* WHAT TO PRODUCE *
Some lines in the listing may contain the word "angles". Say how many, with the number alone.

* PROVIDED MATERIAL *
....
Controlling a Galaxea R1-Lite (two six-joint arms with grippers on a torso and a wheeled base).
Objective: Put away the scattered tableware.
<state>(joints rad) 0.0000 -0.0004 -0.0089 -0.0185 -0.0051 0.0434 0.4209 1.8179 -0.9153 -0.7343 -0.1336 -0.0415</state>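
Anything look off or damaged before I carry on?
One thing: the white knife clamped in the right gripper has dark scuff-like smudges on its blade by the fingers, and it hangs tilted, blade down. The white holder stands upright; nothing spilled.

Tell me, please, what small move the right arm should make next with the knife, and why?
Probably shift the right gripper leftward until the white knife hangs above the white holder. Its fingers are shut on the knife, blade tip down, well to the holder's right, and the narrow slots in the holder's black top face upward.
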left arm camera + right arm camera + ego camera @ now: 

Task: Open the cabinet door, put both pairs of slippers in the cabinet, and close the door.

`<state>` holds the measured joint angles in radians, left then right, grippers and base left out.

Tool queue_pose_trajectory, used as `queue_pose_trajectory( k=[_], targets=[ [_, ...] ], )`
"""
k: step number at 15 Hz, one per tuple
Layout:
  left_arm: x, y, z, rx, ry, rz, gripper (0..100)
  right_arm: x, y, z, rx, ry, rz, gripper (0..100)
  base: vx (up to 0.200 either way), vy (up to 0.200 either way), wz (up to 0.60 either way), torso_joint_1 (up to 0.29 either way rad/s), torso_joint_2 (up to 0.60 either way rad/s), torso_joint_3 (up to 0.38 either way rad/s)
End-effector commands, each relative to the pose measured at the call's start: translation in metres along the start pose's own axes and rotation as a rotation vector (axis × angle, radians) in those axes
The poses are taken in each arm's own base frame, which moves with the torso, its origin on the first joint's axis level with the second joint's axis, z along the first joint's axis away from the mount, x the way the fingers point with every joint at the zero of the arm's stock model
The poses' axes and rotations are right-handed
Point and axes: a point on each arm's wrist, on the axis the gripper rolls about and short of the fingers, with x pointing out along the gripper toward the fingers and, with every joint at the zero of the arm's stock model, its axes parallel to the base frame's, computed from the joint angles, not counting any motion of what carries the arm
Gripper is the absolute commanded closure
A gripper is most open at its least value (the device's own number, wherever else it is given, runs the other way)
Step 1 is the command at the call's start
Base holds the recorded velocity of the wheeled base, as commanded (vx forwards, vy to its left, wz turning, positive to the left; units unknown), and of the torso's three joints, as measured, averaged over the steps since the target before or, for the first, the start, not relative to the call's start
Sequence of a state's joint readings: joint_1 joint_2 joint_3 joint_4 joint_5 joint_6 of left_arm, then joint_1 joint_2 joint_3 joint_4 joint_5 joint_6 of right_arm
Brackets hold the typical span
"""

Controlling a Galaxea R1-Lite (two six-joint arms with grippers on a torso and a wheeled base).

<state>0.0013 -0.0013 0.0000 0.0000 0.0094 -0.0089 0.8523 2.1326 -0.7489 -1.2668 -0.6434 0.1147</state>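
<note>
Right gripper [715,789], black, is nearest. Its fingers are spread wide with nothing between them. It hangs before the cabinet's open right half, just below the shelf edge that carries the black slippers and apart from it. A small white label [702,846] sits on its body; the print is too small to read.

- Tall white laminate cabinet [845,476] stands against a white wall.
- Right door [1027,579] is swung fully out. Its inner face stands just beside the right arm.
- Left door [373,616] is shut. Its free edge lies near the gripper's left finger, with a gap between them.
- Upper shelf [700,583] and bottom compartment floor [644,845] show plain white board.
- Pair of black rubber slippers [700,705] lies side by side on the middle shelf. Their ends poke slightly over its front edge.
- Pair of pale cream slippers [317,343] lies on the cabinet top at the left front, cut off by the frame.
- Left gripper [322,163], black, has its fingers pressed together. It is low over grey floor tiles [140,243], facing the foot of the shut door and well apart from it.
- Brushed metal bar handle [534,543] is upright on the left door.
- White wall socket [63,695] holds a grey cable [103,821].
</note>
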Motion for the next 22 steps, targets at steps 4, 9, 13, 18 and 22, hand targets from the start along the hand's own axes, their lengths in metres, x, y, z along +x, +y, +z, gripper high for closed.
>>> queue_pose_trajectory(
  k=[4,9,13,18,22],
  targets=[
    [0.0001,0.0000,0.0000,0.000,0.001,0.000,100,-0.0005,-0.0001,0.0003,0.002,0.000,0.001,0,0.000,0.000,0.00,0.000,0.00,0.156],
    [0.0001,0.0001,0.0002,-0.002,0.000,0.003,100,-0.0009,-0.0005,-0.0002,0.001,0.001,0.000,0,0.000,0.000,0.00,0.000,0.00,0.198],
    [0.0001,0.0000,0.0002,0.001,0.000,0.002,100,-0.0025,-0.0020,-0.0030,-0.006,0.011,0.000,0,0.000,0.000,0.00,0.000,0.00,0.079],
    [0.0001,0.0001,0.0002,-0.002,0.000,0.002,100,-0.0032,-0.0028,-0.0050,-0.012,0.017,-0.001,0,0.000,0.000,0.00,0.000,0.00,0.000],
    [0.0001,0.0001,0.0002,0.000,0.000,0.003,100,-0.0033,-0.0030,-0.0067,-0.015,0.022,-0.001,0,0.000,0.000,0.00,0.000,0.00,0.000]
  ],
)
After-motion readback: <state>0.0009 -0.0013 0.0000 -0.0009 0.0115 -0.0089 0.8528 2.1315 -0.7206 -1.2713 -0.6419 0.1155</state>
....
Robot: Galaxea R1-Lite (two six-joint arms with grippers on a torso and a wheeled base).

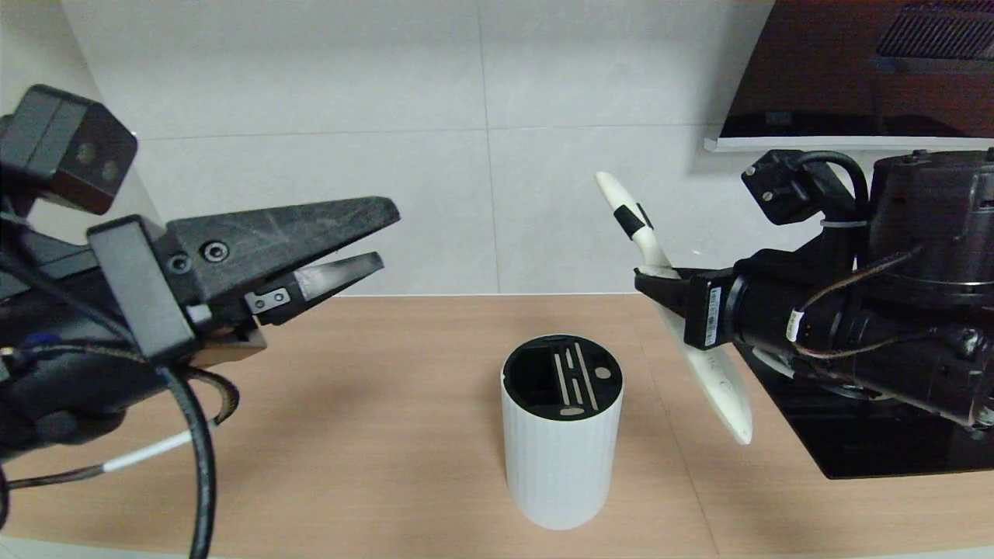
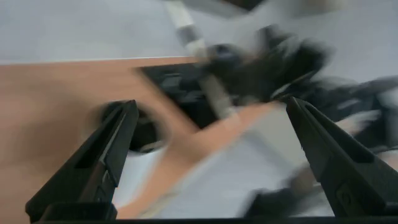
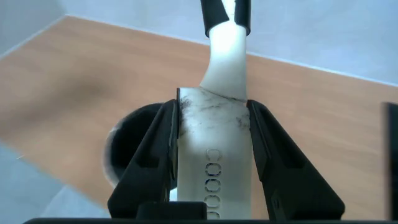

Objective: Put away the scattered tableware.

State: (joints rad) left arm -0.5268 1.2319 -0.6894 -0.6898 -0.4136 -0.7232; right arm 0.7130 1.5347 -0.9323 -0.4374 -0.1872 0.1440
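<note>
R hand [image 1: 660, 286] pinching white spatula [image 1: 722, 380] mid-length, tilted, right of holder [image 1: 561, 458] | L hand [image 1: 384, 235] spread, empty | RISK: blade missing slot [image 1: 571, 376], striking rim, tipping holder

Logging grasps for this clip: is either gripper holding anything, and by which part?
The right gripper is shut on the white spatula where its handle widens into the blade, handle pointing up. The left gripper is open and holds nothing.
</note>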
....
* ANSWER AREA *
2